◆ **Data to examine**:
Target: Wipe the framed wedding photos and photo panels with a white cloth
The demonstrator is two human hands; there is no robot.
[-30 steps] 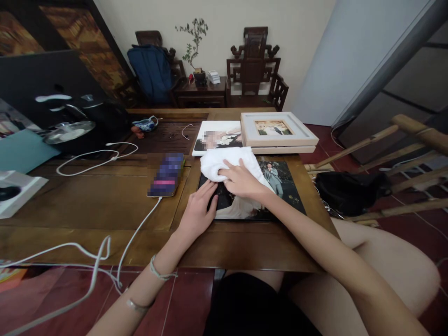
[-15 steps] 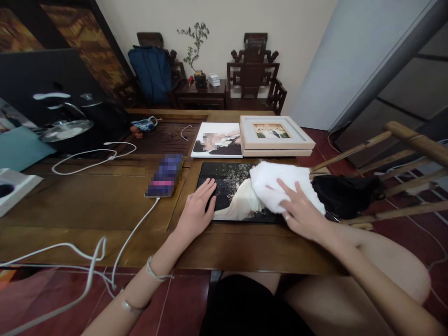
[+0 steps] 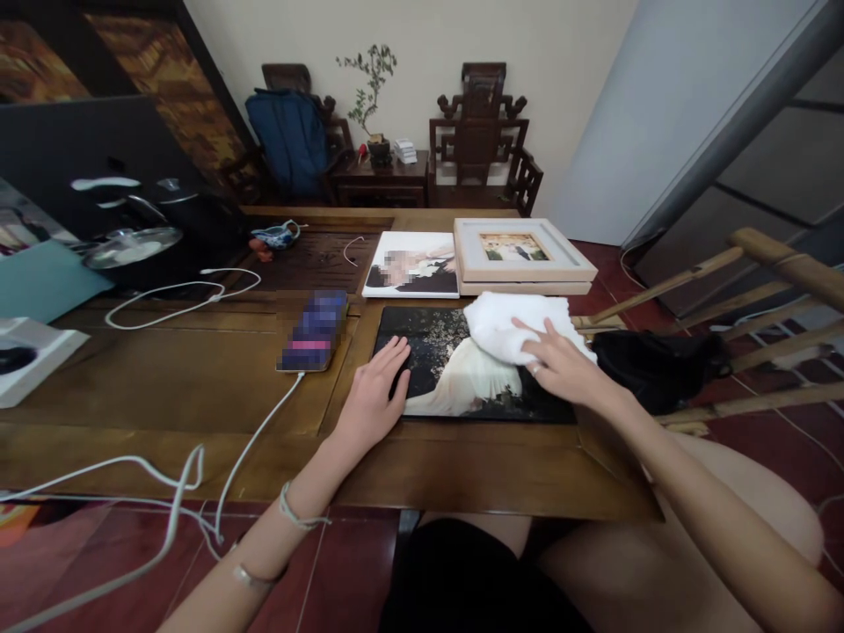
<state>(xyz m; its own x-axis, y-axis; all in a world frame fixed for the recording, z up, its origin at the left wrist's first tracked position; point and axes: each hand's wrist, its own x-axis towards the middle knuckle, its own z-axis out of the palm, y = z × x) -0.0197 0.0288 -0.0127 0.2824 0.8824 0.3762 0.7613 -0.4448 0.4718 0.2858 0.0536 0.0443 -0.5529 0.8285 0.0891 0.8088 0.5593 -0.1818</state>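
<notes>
A dark photo panel point(image 3: 471, 382), showing a pale flowing dress, lies flat on the wooden table point(image 3: 462, 466) in front of me. My left hand point(image 3: 378, 391) rests flat on its left edge, fingers stretched out. With my right hand point(image 3: 560, 362) I hold a white cloth point(image 3: 505, 323) against the panel's upper right part, fingers pressed onto the fabric. The cloth hides that corner of the panel.
Behind the panel lie a white-edged photo print point(image 3: 422, 264) and stacked light-wood picture frames point(image 3: 524, 255). A phone point(image 3: 313, 334) with a white charging cable point(image 3: 257, 448) is on the left. At right stands a bamboo chair point(image 3: 778, 264) with a black bag point(image 3: 650, 365).
My right hand and the cloth have moved up and slightly left, uncovering the panel's lower right part. My left hand stays on the left edge.
</notes>
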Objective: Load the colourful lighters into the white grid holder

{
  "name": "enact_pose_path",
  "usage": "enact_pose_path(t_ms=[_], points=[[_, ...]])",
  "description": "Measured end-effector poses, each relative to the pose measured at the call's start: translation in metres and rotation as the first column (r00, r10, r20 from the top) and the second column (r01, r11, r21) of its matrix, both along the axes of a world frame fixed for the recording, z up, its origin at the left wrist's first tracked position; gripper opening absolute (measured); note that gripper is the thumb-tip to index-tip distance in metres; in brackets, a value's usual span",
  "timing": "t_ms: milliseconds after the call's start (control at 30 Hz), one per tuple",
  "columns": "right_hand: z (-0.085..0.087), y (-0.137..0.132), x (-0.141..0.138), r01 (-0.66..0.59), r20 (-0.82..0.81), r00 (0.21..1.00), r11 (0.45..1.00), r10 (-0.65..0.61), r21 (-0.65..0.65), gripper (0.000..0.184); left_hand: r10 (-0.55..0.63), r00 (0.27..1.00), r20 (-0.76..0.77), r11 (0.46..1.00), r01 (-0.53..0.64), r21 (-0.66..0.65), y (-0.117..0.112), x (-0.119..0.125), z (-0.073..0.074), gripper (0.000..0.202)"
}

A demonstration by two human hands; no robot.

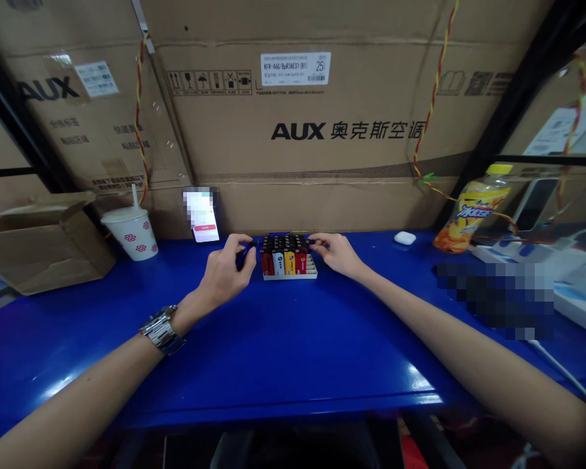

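The left hand [227, 270] is curling over a small dark object [247, 254], pinching it between thumb and fingers, though shadow hides its exact shape. The right hand [336, 254] is pinching a small black piece [310, 242] between thumb and forefinger. Between the two hands, one white tray [290, 276] is sitting on the blue tabletop [273, 352] and holding rows of disposable lighters [284, 259], upright and packed together. Four coloured bodies are showing clearly at the front: two red, one white and one yellow. The dark tops behind are too shadowed to count.

Just beyond the left hand, one phone [201, 215] is leaning upright, its screen blurred out. Farther left are one paper cup [131, 233] with a straw and one cardboard box [39, 246]. Past the right hand are one white earbud case [405, 238] and one orange drink bottle [473, 212] — both standing well apart from the tray. One metal wristwatch [161, 329] is circling the left wrist.
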State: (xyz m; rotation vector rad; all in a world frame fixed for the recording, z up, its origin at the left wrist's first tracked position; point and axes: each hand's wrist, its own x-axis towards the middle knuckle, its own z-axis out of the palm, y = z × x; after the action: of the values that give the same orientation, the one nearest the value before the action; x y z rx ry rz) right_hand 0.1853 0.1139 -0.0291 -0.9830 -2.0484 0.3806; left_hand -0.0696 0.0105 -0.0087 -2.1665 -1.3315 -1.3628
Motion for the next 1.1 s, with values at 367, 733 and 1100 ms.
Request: enact_pose_path(t_ms=[367, 733, 1100], points=[[0.012, -0.006, 0.002, 0.012, 0.040, 0.999, 0.998, -0.014, 0.057, 0.025, -0.026, 1.000, -0.004, 0.999, 0.026, -0.021, 0.001, 0.000, -0.001, 0.014], [0.012, -0.003, -0.002, 0.000, 0.118, 0.993, 0.997, -0.008, 0.073, 0.028, -0.057, 0.998, -0.023, 0.998, 0.056, -0.029, -0.002, 0.003, -0.002, 0.015], [0.015, 0.001, 0.008, -0.076, 0.099, 0.992, 0.997, 0.077, -0.014, 0.030, -0.048, 0.997, -0.052, 0.998, 0.046, -0.029, -0.001, 0.003, -0.003, 0.016]])
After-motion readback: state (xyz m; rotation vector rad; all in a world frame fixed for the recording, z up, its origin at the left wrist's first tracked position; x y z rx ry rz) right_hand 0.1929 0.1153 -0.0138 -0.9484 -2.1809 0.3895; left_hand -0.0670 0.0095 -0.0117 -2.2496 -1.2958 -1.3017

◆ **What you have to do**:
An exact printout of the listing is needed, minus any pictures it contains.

◆ **Output of the task**:
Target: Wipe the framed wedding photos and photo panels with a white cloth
The demonstrator is two human hands; there is no robot.
[-30 steps] 
[-15 steps] 
[+0 steps] 
<state>(xyz m; its own x-axis, y-axis; all in a world frame fixed for the recording, z up, its origin at the left wrist's first tracked position; point and axes: each hand's wrist, its own x-axis towards the middle knuckle, its own z-axis out of the palm, y = z × x) -0.0197 0.0288 -0.0127 0.2824 0.8824 0.3762 0.7613 -0.4448 0.4718 0.2858 0.0536 0.0443 -0.5529 0.8285 0.0891 0.8088 0.5593 -0.1818</state>
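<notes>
A dark photo panel point(image 3: 471, 382), showing a pale flowing dress, lies flat on the wooden table point(image 3: 462, 466) in front of me. My left hand point(image 3: 378, 391) rests flat on its left edge, fingers stretched out. With my right hand point(image 3: 560, 362) I hold a white cloth point(image 3: 505, 323) against the panel's upper right part, fingers pressed onto the fabric. The cloth hides that corner of the panel.
Behind the panel lie a white-edged photo print point(image 3: 422, 264) and stacked light-wood picture frames point(image 3: 524, 255). A phone point(image 3: 313, 334) with a white charging cable point(image 3: 257, 448) is on the left. At right stands a bamboo chair point(image 3: 778, 264) with a black bag point(image 3: 650, 365).
My right hand and the cloth have moved up and slightly left, uncovering the panel's lower right part. My left hand stays on the left edge.
</notes>
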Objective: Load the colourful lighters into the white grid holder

{
  "name": "enact_pose_path",
  "usage": "enact_pose_path(t_ms=[_], points=[[_, ...]])",
  "description": "Measured end-effector poses, each relative to the pose measured at the call's start: translation in metres and rotation as the first column (r00, r10, r20 from the top) and the second column (r01, r11, r21) of its matrix, both along the axes of a world frame fixed for the recording, z up, its origin at the left wrist's first tracked position; gripper opening absolute (measured); note that gripper is the thumb-tip to index-tip distance in metres; in brackets, a value's usual span",
  "timing": "t_ms: milliseconds after the call's start (control at 30 Hz), one per tuple",
  "columns": "right_hand: z (-0.085..0.087), y (-0.137..0.132), x (-0.141..0.138), r01 (-0.66..0.59), r20 (-0.82..0.81), r00 (0.21..1.00), r11 (0.45..1.00), r10 (-0.65..0.61), r21 (-0.65..0.65), gripper (0.000..0.184); left_hand: r10 (-0.55..0.63), r00 (0.27..1.00), r20 (-0.76..0.77), r11 (0.46..1.00), r01 (-0.53..0.64), r21 (-0.66..0.65), y (-0.117..0.112), x (-0.119..0.125), z (-0.073..0.074), gripper (0.000..0.202)"
}

A demonstration by two human hands; no robot.


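The left hand [227, 270] is curling over a small dark object [247, 254], pinching it between thumb and fingers, though shadow hides its exact shape. The right hand [336, 254] is pinching a small black piece [310, 242] between thumb and forefinger. Between the two hands, one white tray [290, 276] is sitting on the blue tabletop [273, 352] and holding rows of disposable lighters [284, 259], upright and packed together. Four coloured bodies are showing clearly at the front: two red, one white and one yellow. The dark tops behind are too shadowed to count.

Just beyond the left hand, one phone [201, 215] is leaning upright, its screen blurred out. Farther left are one paper cup [131, 233] with a straw and one cardboard box [39, 246]. Past the right hand are one white earbud case [405, 238] and one orange drink bottle [473, 212] — both standing well apart from the tray. One metal wristwatch [161, 329] is circling the left wrist.
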State: (xyz m; rotation vector rad; all in a world frame fixed for the recording, z up, its origin at the left wrist's first tracked position; point and axes: each hand's wrist, its own x-axis towards the middle knuckle, its own z-axis out of the palm, y = z × x; after the action: of the values that give the same orientation, the one nearest the value before the action; x y z rx ry rz) right_hand 0.1853 0.1139 -0.0291 -0.9830 -2.0484 0.3806; left_hand -0.0696 0.0105 -0.0087 -2.1665 -1.3315 -1.3628
Motion for the next 1.1 s, with values at 367, 733 and 1100 ms.
Request: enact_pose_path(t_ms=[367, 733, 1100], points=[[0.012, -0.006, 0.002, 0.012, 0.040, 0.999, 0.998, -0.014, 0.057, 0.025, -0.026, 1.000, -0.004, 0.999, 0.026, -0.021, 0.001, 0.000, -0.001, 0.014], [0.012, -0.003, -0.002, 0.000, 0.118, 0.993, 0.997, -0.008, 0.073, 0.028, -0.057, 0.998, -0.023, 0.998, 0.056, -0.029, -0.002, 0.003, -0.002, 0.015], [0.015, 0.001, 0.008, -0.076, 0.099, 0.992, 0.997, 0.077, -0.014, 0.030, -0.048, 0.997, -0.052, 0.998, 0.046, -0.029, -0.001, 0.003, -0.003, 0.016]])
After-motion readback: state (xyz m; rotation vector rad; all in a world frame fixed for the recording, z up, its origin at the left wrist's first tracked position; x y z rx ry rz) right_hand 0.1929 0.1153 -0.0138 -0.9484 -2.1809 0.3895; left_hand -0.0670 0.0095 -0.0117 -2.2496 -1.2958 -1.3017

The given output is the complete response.